Would you write out all of the data exactly as it appears below?

● Data excerpt
• • • •

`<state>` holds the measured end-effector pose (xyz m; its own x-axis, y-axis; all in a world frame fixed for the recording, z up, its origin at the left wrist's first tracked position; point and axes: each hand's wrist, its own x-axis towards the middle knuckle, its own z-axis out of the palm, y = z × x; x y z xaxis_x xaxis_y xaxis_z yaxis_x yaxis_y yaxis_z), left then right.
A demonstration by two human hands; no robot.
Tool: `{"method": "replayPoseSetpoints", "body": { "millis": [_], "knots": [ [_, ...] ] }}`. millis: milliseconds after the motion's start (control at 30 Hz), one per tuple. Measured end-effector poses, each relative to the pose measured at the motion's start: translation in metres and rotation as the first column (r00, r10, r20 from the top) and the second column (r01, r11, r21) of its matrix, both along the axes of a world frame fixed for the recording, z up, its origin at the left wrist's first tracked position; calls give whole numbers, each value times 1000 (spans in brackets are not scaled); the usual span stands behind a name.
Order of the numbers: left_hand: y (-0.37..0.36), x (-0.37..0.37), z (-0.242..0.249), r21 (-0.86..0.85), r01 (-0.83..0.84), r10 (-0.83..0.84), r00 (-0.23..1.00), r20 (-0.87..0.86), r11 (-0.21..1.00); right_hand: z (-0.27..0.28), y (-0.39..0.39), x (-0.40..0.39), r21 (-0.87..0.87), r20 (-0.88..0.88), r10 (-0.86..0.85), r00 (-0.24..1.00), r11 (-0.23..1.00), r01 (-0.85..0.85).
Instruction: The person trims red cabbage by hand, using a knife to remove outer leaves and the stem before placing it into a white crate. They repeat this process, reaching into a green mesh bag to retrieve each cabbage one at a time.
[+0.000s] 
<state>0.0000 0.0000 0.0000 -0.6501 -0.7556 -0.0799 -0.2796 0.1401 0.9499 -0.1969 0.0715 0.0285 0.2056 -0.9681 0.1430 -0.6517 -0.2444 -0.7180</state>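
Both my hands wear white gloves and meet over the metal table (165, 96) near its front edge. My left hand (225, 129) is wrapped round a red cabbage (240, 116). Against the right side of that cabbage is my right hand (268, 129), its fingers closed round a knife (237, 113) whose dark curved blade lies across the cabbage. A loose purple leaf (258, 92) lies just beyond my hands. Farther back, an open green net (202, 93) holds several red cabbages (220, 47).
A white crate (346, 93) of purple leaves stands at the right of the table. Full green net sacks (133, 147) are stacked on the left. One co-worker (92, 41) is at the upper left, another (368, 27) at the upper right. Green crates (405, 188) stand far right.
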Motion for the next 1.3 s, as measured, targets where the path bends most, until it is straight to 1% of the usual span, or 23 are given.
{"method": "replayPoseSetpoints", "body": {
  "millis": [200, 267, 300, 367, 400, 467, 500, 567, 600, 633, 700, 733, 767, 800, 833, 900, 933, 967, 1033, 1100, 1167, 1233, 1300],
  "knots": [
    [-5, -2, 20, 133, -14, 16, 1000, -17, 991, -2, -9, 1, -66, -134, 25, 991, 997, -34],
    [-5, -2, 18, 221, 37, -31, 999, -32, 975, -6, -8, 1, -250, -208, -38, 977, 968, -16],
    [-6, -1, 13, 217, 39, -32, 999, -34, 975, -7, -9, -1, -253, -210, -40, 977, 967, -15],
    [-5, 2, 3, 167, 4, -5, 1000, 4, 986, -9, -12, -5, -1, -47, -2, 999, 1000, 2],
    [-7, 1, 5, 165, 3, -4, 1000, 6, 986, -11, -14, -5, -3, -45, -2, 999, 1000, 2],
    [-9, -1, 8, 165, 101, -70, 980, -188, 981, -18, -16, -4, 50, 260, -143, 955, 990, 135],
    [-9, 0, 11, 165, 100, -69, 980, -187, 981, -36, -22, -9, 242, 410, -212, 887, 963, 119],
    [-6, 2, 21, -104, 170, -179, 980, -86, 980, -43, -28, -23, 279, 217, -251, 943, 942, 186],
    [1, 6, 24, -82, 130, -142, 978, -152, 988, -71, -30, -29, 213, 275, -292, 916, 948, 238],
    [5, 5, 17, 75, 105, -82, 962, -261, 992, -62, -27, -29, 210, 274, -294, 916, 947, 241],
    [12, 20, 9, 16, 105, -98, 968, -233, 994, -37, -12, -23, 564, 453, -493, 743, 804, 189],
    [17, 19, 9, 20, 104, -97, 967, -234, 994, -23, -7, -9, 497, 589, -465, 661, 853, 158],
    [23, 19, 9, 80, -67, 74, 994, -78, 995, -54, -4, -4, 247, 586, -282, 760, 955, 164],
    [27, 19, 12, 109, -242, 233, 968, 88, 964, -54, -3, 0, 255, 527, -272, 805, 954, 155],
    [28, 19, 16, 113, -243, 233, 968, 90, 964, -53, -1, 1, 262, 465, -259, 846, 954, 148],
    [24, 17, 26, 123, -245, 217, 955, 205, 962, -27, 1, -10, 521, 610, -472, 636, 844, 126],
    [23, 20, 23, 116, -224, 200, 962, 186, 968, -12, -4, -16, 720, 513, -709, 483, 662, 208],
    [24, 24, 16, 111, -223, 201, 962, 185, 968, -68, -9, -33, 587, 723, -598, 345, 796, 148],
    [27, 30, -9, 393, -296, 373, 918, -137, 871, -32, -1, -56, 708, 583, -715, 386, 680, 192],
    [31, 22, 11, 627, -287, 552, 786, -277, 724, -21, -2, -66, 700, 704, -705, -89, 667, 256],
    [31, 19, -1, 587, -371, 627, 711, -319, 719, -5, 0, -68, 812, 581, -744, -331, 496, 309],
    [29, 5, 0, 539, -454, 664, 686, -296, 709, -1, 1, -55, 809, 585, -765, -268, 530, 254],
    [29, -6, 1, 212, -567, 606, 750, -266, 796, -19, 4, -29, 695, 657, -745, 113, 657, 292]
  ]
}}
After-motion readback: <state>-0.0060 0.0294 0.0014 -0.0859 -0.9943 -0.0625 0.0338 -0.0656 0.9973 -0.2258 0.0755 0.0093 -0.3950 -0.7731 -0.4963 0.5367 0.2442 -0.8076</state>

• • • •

● Response
`<state>` holds the measured end-effector pose (xyz m; its own x-axis, y-axis; all in a world frame fixed for the recording, z up, its origin at the left wrist's first tracked position; point and axes: each hand's wrist, its own x-axis towards the middle knuckle, its own z-axis out of the palm, y = z × x; x y z xaxis_x xaxis_y xaxis_z yaxis_x yaxis_y yaxis_z), left then right.
A demonstration by two human hands; no robot.
Tool: `{"method": "replayPoseSetpoints", "body": { "millis": [_], "knots": [ [_, ...] ] }}`. millis: milliseconds after the motion's start (control at 30 Hz), one per tuple. Measured end-effector poses, each relative to the pose measured at the motion's start: translation in metres and rotation as the first column (r00, r10, r20 from the top) and the second column (r01, r11, r21) of its matrix, both along the axes of a world frame fixed for the recording, z up, its origin at the left wrist's first tracked position; calls give whole numbers, each value times 1000 (spans in brackets are not scaled); the usual span stands behind a name.
Order of the numbers: left_hand: y (-0.37..0.36), x (-0.37..0.37), z (-0.242..0.249), r21 (-0.86..0.85), r01 (-0.83..0.84), r10 (-0.83..0.84), r00 (-0.23..1.00), r20 (-0.87..0.86), r11 (-0.21..1.00); right_hand: z (-0.27..0.28), y (-0.39..0.39), x (-0.40..0.39), r21 (-0.87..0.87), r20 (-0.88..0.88), r10 (-0.86..0.85), r00 (-0.24..1.00), r11 (-0.23..1.00), r01 (-0.85..0.85).
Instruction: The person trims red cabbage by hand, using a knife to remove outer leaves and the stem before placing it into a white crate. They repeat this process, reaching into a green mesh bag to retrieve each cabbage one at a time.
[+0.000s] 
<state>0.0000 0.0000 0.0000 -0.6501 -0.7556 -0.0799 -0.2796 0.1401 0.9499 -0.1969 0.0715 0.0285 0.2056 -0.9681 0.1430 -0.6517 -0.2444 -0.7180</state>
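Both my hands wear white gloves and meet over the metal table (165, 96) near its front edge. My left hand (225, 129) is wrapped round a red cabbage (240, 116). Against the right side of that cabbage is my right hand (268, 129), its fingers closed round a knife (237, 113) whose dark curved blade lies across the cabbage. A loose purple leaf (258, 92) lies just beyond my hands. Farther back, an open green net (202, 93) holds several red cabbages (220, 47).
A white crate (346, 93) of purple leaves stands at the right of the table. Full green net sacks (133, 147) are stacked on the left. One co-worker (92, 41) is at the upper left, another (368, 27) at the upper right. Green crates (405, 188) stand far right.
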Motion for the next 1.3 s, as measured, targets where the path bends most, until it is straight to 1% of the usual span, or 23 are given.
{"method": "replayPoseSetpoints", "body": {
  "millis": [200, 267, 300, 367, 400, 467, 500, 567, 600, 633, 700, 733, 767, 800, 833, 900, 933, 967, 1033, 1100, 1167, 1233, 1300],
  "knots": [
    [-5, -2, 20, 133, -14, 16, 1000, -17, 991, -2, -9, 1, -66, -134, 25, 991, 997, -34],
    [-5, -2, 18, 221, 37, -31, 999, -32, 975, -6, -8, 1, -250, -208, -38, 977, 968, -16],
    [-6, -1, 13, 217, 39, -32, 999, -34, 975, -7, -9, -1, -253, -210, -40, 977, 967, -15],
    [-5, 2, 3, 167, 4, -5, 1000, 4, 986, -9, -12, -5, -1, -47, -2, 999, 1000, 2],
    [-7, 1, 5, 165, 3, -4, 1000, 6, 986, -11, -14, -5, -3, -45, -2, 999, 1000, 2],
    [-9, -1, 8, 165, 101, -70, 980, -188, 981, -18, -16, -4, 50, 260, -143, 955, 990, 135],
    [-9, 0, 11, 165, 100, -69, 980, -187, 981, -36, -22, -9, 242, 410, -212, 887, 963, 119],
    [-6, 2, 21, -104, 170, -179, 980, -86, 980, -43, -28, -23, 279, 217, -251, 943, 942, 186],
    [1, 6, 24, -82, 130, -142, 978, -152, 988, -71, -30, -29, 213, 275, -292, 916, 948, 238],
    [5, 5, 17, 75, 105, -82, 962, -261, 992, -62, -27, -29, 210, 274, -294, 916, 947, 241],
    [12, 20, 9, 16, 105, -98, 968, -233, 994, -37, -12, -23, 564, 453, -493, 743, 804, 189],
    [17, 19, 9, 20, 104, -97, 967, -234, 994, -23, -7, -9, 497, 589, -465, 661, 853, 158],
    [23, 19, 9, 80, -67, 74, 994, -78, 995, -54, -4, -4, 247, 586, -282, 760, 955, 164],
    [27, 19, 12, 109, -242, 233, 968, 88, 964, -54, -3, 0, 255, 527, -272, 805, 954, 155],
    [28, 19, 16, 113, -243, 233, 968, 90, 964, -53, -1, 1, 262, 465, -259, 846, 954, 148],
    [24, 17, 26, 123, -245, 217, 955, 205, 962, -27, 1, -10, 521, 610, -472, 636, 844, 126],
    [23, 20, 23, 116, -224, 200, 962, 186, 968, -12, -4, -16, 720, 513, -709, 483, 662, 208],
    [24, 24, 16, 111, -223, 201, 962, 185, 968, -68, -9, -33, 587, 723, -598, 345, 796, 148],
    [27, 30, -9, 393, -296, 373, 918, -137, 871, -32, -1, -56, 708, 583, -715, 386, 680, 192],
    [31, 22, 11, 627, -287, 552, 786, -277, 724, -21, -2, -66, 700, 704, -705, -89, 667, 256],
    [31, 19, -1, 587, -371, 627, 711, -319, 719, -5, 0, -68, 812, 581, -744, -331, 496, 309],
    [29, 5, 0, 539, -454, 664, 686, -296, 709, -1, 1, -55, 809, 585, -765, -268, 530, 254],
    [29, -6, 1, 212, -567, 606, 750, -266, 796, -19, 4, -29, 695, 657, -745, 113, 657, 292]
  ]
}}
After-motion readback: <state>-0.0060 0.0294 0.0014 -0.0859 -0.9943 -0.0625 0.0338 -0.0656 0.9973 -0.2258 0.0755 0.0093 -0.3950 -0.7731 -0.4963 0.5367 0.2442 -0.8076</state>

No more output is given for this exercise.